The memo contains a similar line about allowing contractors to tailor security requirements and develop their own “risk- and performance-based protection strategies.”
However, the new plan comes against a backdrop of continuing safety problems at several DOE sites, most notably, Los Alamos National Laboratory, which is overseen by the National Nuclear Security Administration (NNSA), the semi-autonomous DOE agency that runs the department’s nuclear weapons complex.
While Poneman’s memo calls for giving contractors more flexibility on safety, NNSA’s site office at Los Alamos recently wrote a memo–also disclosed by POGO–castigating the lab’s operator for recurring safety problems and failure to take effective corrective actions.
“Active and aggressive management of event investigations, corrective actions, and effective reviews do not appear to be occurring,” said the Jan. 20 memo to Los Alamos National Security LLC (LANS), which operates Los Alamos for NNSA. “Management commitment to improving the safety oprogrammatic operations is not universally evident across the site.”
POGO officials said Poneman’s new plan would only lessen safety oversight of LANS and other DOE contractors.
“This confirms our worst fears,” POGO Executive Director Danielle Brian said in a statement. “Without adult supervision, we can be sure the labs will be even less serious about safety and security.”
More fundamentally, auditors with the Government Accountability Office (GAO) two years warned the department against giving prime authority on nuclear safety to DoE and NNSA program offices and site officials.

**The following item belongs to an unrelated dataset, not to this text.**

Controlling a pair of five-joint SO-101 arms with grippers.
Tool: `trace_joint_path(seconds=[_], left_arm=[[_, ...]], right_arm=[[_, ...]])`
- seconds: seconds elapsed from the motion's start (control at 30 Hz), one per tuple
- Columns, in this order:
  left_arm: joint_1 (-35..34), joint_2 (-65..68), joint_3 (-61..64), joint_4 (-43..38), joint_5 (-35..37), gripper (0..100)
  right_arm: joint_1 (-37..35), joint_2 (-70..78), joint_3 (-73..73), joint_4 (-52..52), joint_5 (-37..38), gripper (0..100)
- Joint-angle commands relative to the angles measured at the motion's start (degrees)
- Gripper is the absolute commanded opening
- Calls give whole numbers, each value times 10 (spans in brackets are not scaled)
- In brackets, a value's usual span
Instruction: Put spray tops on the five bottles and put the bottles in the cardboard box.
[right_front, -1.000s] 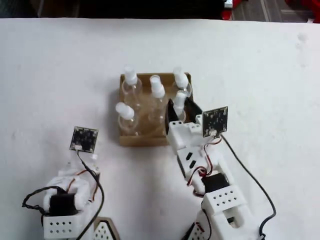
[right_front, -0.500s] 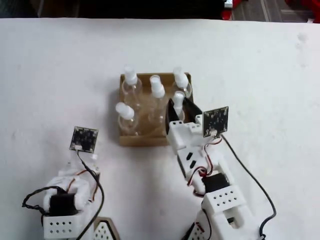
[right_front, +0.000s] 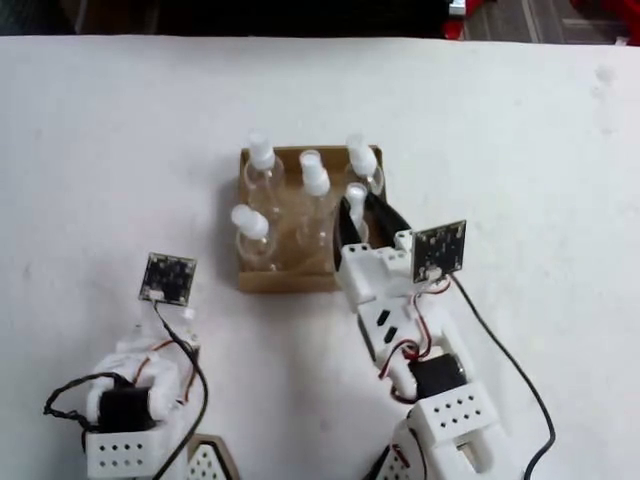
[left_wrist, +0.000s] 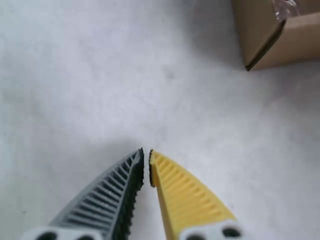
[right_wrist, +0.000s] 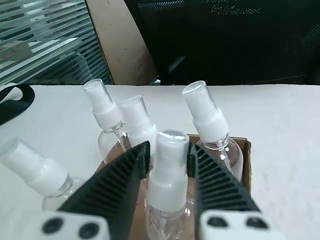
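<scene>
The cardboard box (right_front: 285, 278) sits mid-table with five clear bottles standing in it, each with a white spray top. Three are at the back (right_front: 262, 165), (right_front: 314, 180), (right_front: 360, 160), one at the front left (right_front: 248, 228) and one at the front right (right_front: 355, 197). My right gripper (right_front: 362, 212) is open, its dark fingers (right_wrist: 120, 185) close on either side of the front-right bottle's spray top (right_wrist: 169, 170). My left gripper (left_wrist: 146, 156) is shut and empty, low over bare table near the box's corner (left_wrist: 280, 40).
The left arm (right_front: 125, 400) is folded back at the front left of the white table (right_front: 120, 150). Broad free room lies left, right and behind the box. The right arm's cable (right_front: 510, 360) trails along the table at the front right.
The front-right bottle came upright and settled in the box. My right arm has since drawn back a little toward the front while the bottle stays put. The left arm has not moved.
</scene>
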Motion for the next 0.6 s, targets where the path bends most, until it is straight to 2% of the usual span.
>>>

In particular, the auditors noted that that DOE line management and contractors have an inherent conflict of interest in balancing safety and security against operational efficiency. This is because the tougher the safety and security measures taken, the more likely it is that operations will be delayed and more money will be needed for safety and security–potentially preventing line management and contractors from meeting the operational deadlines by which their performance is judged and their pay is determined.
Interestingly, by empowering line management and contractors to make safety decisions, Poneman’s memo shows the Obama administration is embracing the same safety oversight philosophy adopted by DoE under the Bush administration–an approach that was sharply criticized by the GAO in an October 2008 study.
The GAO report, requested by three congressional Democrats, found that HSS failed to provide effective independent oversight of nuclear safety at DoE sites because it lacked on-site inspectors and in-house expertise needed to spot safety problems.
The GAO said HSS’s shortcomings were “largely attributable to DOE’s decision that some responsibilities and resources of HSS and prior oversight offices more appropriately reside in the program offices.
“…DOE views HSS’s role as secondary to the program offices in addressing recurring nuclear safety violations. Nearly all these shortcomings are in part caused by DOE’s desire to strengthen oversight by the program offices, with HSS providing assistance to them in accomplishing their responsibilities.”
GAO also said that as long as DoE self-regulates on nuclear safety, the department “needs HSS to be more involved in nuclear safety oversight because a key objective of independent oversight is to avoid the potential conflicts of interest that are inherent in program office oversight.”
DoE’s plan also clashes with long-standing safety philosophy in the nuclear industry, which calls for safety oversight to be conducted by officials separate and apart from line managers at nuclear plants.
And the same conflict of interest between operational goals and safety has haunted DooE’s past, with the department over the last decade acknowledging that it put nuclear weapons production ahead of the health of its nuclear weapons workers during the Cold War by knowingly failing to spend money or time on measures to protect workers from excessive radiation and toxic exposures.